> PROBLEM
In the entries below, find every line with the string "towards" and copy it.

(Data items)
---

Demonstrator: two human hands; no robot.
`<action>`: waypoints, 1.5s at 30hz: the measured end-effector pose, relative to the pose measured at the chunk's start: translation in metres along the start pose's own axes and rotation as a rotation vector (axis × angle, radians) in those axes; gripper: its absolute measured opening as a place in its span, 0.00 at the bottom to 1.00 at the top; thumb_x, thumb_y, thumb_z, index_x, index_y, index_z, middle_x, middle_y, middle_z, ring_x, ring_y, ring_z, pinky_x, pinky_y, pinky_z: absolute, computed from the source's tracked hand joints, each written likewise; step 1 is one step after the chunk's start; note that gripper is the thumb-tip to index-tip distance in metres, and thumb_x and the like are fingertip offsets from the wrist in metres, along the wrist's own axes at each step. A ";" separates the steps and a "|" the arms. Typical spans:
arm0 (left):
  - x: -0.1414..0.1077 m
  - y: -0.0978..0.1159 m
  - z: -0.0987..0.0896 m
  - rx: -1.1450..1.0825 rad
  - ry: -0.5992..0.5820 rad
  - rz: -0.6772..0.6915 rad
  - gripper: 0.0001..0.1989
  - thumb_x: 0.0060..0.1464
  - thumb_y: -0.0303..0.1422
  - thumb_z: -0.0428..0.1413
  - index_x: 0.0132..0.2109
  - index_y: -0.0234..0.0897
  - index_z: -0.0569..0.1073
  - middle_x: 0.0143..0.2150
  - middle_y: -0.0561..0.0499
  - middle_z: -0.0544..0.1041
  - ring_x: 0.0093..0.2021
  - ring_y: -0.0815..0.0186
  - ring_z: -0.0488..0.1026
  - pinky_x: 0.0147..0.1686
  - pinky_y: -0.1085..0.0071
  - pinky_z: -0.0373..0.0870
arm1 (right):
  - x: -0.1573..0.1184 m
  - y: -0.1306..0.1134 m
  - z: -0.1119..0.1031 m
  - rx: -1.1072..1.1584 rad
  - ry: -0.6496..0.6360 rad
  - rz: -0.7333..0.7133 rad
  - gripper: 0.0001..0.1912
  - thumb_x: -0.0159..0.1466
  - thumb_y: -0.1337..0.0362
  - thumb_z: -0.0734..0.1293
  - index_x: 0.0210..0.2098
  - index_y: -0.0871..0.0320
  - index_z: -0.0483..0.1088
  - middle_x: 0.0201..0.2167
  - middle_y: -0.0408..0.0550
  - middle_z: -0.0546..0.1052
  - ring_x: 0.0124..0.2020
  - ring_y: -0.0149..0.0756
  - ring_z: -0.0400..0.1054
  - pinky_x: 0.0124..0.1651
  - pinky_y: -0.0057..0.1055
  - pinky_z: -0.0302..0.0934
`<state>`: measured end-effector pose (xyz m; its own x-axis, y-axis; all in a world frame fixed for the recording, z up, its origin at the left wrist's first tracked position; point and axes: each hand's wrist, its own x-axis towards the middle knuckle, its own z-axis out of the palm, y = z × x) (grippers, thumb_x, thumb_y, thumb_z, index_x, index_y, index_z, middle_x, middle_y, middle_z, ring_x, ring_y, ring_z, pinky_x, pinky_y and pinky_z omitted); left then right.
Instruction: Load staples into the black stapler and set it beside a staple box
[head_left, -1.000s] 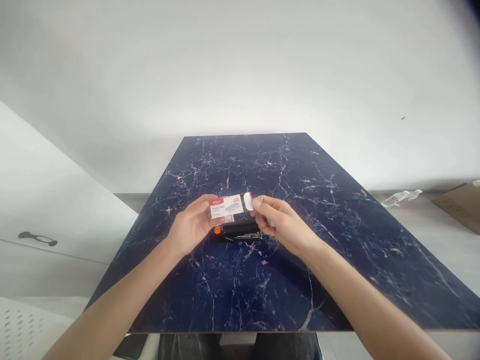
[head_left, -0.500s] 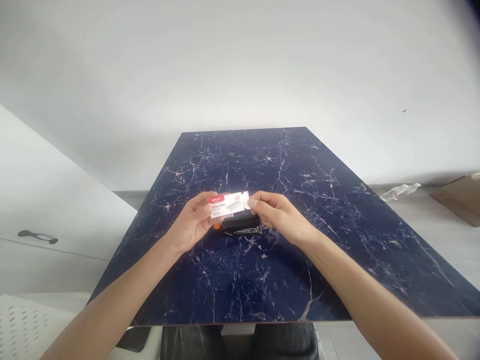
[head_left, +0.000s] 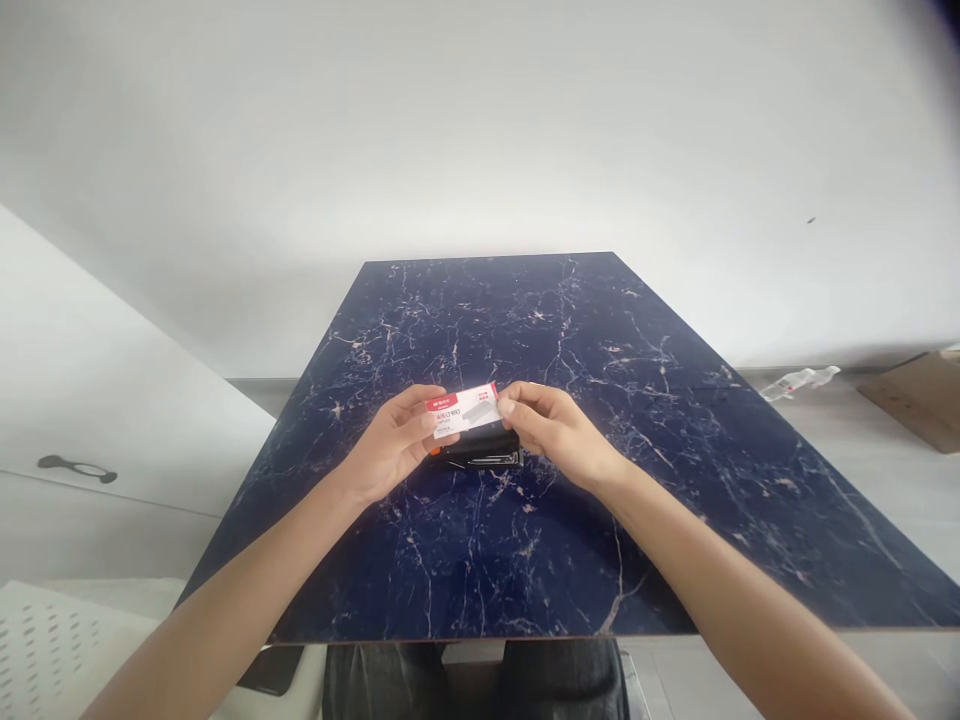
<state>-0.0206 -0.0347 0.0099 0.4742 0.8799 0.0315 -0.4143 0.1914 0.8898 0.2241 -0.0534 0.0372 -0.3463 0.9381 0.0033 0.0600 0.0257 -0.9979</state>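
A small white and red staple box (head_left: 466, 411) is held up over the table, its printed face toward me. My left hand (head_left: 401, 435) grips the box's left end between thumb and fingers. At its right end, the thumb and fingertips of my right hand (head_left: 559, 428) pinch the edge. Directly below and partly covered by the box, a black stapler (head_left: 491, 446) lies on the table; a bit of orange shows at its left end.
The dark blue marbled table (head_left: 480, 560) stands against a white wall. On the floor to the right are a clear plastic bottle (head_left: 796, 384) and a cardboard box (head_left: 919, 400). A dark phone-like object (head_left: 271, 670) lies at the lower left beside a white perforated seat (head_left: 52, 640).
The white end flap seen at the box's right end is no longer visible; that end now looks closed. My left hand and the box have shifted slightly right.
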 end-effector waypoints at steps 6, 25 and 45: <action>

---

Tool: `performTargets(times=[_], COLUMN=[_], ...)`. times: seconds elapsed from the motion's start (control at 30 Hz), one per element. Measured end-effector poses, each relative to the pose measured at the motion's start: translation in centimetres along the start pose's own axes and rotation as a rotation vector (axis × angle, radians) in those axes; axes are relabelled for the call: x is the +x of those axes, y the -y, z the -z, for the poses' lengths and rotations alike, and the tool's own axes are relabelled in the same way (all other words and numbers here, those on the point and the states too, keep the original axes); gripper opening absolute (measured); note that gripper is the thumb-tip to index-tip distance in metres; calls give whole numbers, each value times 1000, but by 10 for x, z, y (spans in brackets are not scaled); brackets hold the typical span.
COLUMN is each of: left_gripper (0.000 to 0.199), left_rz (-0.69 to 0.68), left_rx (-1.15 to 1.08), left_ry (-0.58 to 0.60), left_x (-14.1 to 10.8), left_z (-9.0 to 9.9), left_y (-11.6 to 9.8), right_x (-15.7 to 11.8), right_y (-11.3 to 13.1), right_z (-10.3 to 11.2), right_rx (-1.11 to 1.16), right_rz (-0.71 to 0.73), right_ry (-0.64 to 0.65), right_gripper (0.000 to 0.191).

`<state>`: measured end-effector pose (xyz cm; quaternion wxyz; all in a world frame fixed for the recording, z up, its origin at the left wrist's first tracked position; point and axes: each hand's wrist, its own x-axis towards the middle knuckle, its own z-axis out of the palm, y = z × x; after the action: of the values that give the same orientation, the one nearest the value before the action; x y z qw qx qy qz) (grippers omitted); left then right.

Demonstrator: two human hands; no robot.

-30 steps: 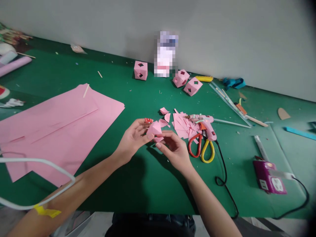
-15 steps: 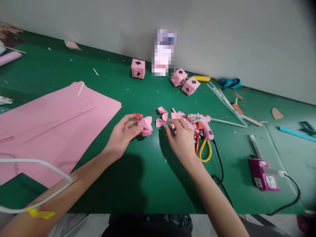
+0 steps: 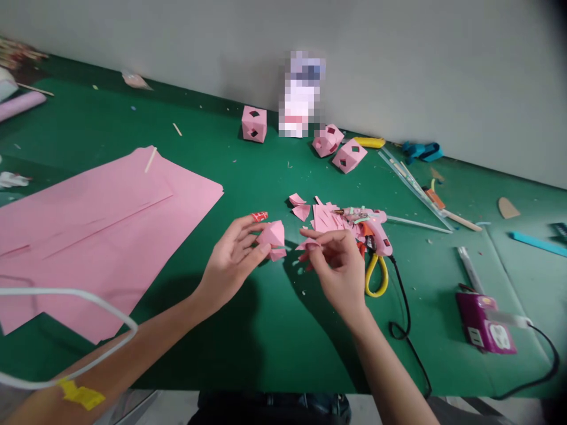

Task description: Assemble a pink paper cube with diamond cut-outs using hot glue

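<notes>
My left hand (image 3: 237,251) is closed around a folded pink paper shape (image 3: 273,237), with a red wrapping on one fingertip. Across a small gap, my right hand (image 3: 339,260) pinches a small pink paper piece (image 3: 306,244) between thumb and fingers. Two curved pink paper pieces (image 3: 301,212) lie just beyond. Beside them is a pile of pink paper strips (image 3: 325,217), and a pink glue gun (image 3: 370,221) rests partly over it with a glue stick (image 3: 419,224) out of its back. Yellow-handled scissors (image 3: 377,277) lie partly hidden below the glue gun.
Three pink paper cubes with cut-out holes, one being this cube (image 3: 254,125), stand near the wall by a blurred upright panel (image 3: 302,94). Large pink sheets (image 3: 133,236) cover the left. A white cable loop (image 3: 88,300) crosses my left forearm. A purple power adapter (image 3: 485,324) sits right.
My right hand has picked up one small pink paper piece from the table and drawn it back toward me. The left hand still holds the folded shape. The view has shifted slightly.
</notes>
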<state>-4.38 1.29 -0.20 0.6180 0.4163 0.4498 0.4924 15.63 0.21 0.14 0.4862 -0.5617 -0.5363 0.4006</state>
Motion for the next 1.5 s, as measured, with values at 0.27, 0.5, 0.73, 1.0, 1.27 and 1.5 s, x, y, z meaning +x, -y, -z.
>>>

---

> RESPONSE BELOW
`<state>`: measured end-effector pose (xyz m; its own x-axis, y-axis; all in a world frame fixed for the recording, z up, its origin at the left wrist's first tracked position; point and axes: each hand's wrist, its own x-axis towards the middle knuckle, its own z-axis out of the palm, y = z × x) (grippers, thumb_x, thumb_y, thumb_z, index_x, index_y, index_z, middle_x, middle_y, middle_z, ring_x, ring_y, ring_z, pinky_x, pinky_y and pinky_z omitted); left then right.
`<state>`: measured end-effector pose (xyz cm; quaternion wxyz; all in a world frame fixed for the recording, z up, its origin at the left wrist's first tracked position; point and axes: each hand's wrist, its own x-axis towards the middle knuckle, its own z-axis out of the palm, y = z × x; after the action: of the values that give the same orientation, the one nearest the value before the action; x y z qw qx qy qz) (grippers omitted); left then right.

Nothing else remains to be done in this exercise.